**Work request**
The output is the lines below from the one with "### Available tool" through the one with "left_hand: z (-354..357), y", both included, printed exactly and with no other line.

Start of Block

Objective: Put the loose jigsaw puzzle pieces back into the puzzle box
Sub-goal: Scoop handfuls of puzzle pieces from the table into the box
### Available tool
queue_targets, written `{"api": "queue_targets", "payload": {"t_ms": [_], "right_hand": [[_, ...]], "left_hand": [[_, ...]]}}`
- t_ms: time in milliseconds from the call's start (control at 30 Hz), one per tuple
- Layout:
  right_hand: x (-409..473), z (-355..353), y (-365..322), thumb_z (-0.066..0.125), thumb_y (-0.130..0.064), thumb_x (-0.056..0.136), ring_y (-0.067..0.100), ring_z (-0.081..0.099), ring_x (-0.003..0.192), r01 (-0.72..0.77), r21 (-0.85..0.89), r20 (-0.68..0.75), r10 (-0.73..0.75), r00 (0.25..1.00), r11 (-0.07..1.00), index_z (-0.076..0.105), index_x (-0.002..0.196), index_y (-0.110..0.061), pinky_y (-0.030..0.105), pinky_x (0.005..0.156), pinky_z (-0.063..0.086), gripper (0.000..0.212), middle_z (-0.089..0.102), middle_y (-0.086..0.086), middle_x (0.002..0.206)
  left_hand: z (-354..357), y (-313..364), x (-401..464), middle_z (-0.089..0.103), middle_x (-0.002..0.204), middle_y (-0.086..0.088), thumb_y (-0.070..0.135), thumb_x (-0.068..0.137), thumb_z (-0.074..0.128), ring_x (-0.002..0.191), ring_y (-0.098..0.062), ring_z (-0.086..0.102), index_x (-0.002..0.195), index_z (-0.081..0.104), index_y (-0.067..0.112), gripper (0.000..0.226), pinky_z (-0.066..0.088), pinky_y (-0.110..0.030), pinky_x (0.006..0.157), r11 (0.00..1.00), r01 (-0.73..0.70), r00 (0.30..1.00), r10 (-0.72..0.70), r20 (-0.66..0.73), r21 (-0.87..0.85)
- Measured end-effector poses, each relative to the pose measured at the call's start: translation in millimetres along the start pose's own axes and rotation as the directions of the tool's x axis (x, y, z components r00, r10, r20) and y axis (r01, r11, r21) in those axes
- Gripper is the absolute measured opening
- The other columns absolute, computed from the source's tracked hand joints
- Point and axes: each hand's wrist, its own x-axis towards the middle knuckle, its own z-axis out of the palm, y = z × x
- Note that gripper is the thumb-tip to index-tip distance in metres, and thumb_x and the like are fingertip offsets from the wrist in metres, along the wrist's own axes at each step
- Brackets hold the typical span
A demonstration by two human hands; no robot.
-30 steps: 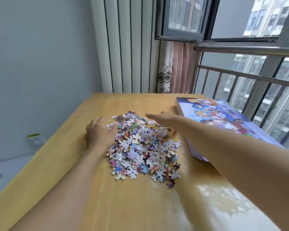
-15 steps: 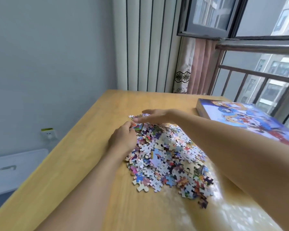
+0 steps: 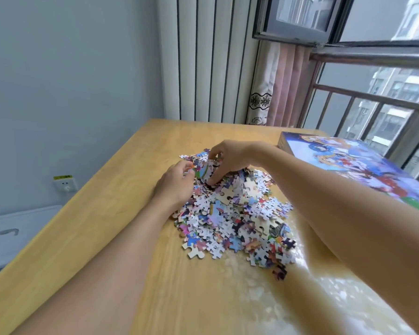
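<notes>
A heap of loose jigsaw puzzle pieces (image 3: 237, 216) lies in the middle of the wooden table (image 3: 102, 228). The puzzle box (image 3: 353, 165), blue with cartoon art on its closed lid, sits at the table's right side by the window. My left hand (image 3: 176, 184) rests at the heap's far left edge, fingers curled into the pieces. My right hand (image 3: 230, 160) reaches across from the right and curls over the heap's far end, gathering a clump of pieces between both hands. My fingertips are partly hidden among the pieces.
A wall runs along the left with a socket (image 3: 65, 184) and a white bin (image 3: 7, 238) below table level. Vertical blinds, a pink curtain (image 3: 283, 85) and a window railing (image 3: 377, 105) stand behind and to the right of the table.
Both hands have closed in on the far end of the heap: the right hand swept from the box side over to the left, and its fingers have curled down onto the pieces. The view shifted left.
</notes>
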Motion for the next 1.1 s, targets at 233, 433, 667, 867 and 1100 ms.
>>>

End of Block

**Exercise response**
### Available tool
queue_targets, written `{"api": "queue_targets", "payload": {"t_ms": [_], "right_hand": [[_, ...]], "left_hand": [[_, ...]]}}`
- t_ms: time in milliseconds from the call's start (control at 30 Hz), one per tuple
- Layout:
  right_hand: x (-409..473), z (-355..353), y (-365..322), thumb_z (-0.066..0.125), thumb_y (-0.130..0.064), thumb_x (-0.056..0.136), ring_y (-0.067..0.100), ring_z (-0.081..0.099), ring_x (-0.003..0.192), r01 (-0.72..0.77), r21 (-0.85..0.89), r20 (-0.68..0.75), r10 (-0.73..0.75), r00 (0.25..1.00), r11 (-0.07..1.00), index_z (-0.076..0.105), index_x (-0.002..0.196), index_y (-0.110..0.061), pinky_y (-0.030..0.105), pinky_x (0.005..0.156), pinky_z (-0.063..0.086), gripper (0.000..0.212), middle_z (-0.089..0.102), middle_y (-0.086..0.086), middle_x (0.002..0.206)
  left_hand: z (-354..357), y (-313..364), x (-401..464), middle_z (-0.089..0.103), middle_x (-0.002..0.204), middle_y (-0.086..0.088), thumb_y (-0.070..0.135), thumb_x (-0.068..0.137), thumb_z (-0.074..0.128), ring_x (-0.002..0.191), ring_y (-0.098..0.062), ring_z (-0.086..0.102), index_x (-0.002..0.195), index_z (-0.081..0.104), index_y (-0.067..0.112), gripper (0.000..0.226), pinky_z (-0.066..0.088), pinky_y (-0.110..0.030), pinky_x (0.006..0.157), r11 (0.00..1.00), r01 (-0.73..0.70), r00 (0.30..1.00), r10 (-0.72..0.70), r20 (-0.66..0.73), r21 (-0.87..0.85)

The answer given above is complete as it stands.